2 out of 5 stars Disappointing   November 10, 2008
  3 out of 4 found this review helpful

I waited months for the release of this book and was excited when it arrived. However, as I began wading through the pages and pages of technical information, with blurry pictures, and a poorly organized presentation; I finally gave up about half way through the book. While I am extremely open-minded and have no problem accepting some of the concepts (glass structures above the moon), I wish the authors would have hired a good editor to present the information in such a way that a non-scientific person could understand it. Maybe a revised edition could accomplish that.


1 out of 5 stars Bad arguments, tenuous "theories, BAD SCIENCE   October 25, 2008
  5 out of 7 found this review helpful

This book is rife with grammatical and spelling errors, which to me is just unprofessional and unacceptable in a published, $25 book. My reaction to Hoagland's writing is that he is an ego-maniac because he thinks that everyone is out to foil his "research" (even other Cydonia research colleagues that disagreed with him) and that his "research" scared THEM so much, that THEY would purposely try to destroy a $300M mission to Mars. Even when NASA gives him the data he wants, there's a conspiracy because it was too convenient and they are trying to confuse the public. NASA is definitely damned if you do and damned if you don't in Hoagland's eyes. His arguments are weak and rely very much on interpretation on the personal level and on flimsy coincidences. His geometric 19.5 deg angles (which he highly focuses on in the book) drawn on images of Cydonia can be any angle from 15-21 deg depending on where you choose to have vertices on the "Face" and the "D&M Pyramid" (pg. 388). He mocks other Cydonia research teams because they had totally "absurd scientific position(s)" that weren't at all different than any position he had earlier in the book; just in this case he saw it a different way ("Letters from Mars", pg. 312).

Here is one big inaccuracy that highlights the either misleading or just incompetent nature of Hoagland's arguments: Figure 4-45 on page 198 (also repeated as color Figure 6). The actual graph shows the ABSORBANCE vs. the wavelength of light for a gold film, yet Hoagland just renames the graph as the "Gold Film Spectral TRANSMISSION Curve". Absorbance and transmission are two opposite phenomena (i.e. the higher the absorbance of a material (A), the lower its transmission (T), specifically A = log(1/T) ). Hoagland states that NASA "claims" that a gold coating is used on the astronauts' glass visor on their helmets to protect astronauts from UV light. Well, this is exactly what the gold coating does as it has high absorbance in the UV range (i.e. low transmission of UV light). But because Hoagland incorrectly interpreted the graph as "Transmission", he argues that the gold coating actually "enhances" UV light to allow the astronauts to better see the UV scattered light off of the Moon's "glass ruins". Hoagland can't even get basic scientific terminology right; or he is being deliberately misleading. However, I believe he just doesn't understand, because if he was trying to be misleading he wouldn't be too smart for leaving the absorbance axis labeled that way in the published figure.

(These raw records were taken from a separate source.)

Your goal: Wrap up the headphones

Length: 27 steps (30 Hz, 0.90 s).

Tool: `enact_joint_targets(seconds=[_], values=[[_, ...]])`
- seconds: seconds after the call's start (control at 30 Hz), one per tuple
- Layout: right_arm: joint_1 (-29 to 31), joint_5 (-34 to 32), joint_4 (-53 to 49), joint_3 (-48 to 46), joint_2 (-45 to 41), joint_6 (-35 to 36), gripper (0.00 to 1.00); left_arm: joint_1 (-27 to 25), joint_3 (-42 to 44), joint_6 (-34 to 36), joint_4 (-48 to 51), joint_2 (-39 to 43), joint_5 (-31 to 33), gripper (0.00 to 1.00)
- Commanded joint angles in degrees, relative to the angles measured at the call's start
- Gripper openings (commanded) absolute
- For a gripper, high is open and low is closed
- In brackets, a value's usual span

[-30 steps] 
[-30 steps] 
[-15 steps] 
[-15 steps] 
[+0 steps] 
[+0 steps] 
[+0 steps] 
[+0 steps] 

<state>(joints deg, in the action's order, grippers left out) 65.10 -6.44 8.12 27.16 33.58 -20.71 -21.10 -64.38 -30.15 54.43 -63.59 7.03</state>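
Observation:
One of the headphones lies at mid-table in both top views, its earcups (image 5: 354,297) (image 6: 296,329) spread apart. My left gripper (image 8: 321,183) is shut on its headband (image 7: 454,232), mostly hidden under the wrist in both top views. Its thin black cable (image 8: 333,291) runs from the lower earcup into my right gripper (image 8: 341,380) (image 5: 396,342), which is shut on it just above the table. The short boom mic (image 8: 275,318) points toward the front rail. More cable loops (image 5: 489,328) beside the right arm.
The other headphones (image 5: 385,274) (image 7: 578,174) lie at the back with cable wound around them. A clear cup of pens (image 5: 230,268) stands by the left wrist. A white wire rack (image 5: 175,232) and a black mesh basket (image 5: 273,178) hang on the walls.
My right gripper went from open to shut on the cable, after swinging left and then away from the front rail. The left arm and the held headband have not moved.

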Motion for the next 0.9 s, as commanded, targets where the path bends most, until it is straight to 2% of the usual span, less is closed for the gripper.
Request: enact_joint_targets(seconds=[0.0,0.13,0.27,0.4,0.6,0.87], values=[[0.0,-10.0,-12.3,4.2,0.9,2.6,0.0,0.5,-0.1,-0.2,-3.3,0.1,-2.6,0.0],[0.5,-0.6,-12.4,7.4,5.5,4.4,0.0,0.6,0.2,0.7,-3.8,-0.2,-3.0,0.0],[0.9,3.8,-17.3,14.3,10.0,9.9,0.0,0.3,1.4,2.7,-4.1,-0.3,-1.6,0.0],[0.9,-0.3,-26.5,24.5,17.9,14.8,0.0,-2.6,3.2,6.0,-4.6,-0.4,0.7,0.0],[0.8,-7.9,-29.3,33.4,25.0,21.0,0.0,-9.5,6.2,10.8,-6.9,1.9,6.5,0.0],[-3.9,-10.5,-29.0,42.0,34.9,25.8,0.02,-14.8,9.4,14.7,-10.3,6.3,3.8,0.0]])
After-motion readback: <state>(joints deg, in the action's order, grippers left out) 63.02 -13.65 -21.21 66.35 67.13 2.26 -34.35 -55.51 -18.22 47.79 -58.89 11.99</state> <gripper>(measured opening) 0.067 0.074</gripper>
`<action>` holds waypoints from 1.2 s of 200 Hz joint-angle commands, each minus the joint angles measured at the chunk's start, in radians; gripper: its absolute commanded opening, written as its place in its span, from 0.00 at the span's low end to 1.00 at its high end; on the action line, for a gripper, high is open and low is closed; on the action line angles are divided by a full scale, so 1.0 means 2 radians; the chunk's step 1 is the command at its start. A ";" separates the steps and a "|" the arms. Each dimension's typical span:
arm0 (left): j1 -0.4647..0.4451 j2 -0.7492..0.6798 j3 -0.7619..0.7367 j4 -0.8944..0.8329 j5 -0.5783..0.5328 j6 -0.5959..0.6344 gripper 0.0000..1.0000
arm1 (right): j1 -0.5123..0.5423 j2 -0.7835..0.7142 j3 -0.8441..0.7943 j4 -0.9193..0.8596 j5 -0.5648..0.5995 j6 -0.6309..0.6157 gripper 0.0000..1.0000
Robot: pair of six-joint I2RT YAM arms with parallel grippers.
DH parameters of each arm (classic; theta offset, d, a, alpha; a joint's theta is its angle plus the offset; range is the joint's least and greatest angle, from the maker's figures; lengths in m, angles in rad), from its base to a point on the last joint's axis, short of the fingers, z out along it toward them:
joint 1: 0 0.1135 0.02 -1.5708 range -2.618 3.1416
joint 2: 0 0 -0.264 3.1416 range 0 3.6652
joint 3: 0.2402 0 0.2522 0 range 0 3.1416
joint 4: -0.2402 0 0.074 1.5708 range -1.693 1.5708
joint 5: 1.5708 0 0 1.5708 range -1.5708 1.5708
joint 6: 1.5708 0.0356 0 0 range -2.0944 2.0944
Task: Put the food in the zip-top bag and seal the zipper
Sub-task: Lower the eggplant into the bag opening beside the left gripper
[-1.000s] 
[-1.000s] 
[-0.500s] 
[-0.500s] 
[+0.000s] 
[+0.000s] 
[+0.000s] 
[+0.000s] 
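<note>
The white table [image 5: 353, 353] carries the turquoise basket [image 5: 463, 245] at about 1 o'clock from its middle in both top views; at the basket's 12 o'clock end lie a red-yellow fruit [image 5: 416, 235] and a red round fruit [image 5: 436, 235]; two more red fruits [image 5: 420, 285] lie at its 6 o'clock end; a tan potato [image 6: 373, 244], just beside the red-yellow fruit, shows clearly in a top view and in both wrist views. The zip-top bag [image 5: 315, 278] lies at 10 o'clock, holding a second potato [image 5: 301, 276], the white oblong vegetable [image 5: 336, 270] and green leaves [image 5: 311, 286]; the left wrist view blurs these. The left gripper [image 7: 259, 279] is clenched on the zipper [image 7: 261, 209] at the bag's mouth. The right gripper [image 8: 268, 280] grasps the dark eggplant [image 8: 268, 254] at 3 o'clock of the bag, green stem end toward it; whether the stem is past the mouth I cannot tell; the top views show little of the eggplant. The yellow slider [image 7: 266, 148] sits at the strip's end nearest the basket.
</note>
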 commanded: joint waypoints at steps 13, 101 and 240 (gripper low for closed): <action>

This book, while having some interesting pictures and somewhat entertaining explanations (as in, "what is this guy smoking?"), was a complete waste of time. It left me frustrated, because I've seen so many people willing to take Hoagland's evidence as hard scientific fact; I fear for the intellectual future of society. But, if you're the die-hard conspiracy believer, nothing I can point out will stop you from your belief that "they are hiding something". As they say, you can't convince a conspiracy theorist that the sky is blue, even if they were looking straight up on a clear, sunny day. Please, just don't drag respectable science down.



4 out of 5 stars "Technical, But Intriguing"   October 4, 2008
  2 out of 5 found this review helpful

Highly technical, but ultimately well worth the purchase price... however, it raises a host of new questions regarding NASA's TRUE purposes behind missions to both the moon and Mars.

Obviously thoroughly researched, this book is quite frankly critical of NASA, and will surely create doubts in the minds of readers concerning the nearly-sacred status of that agency. NOT light reading!!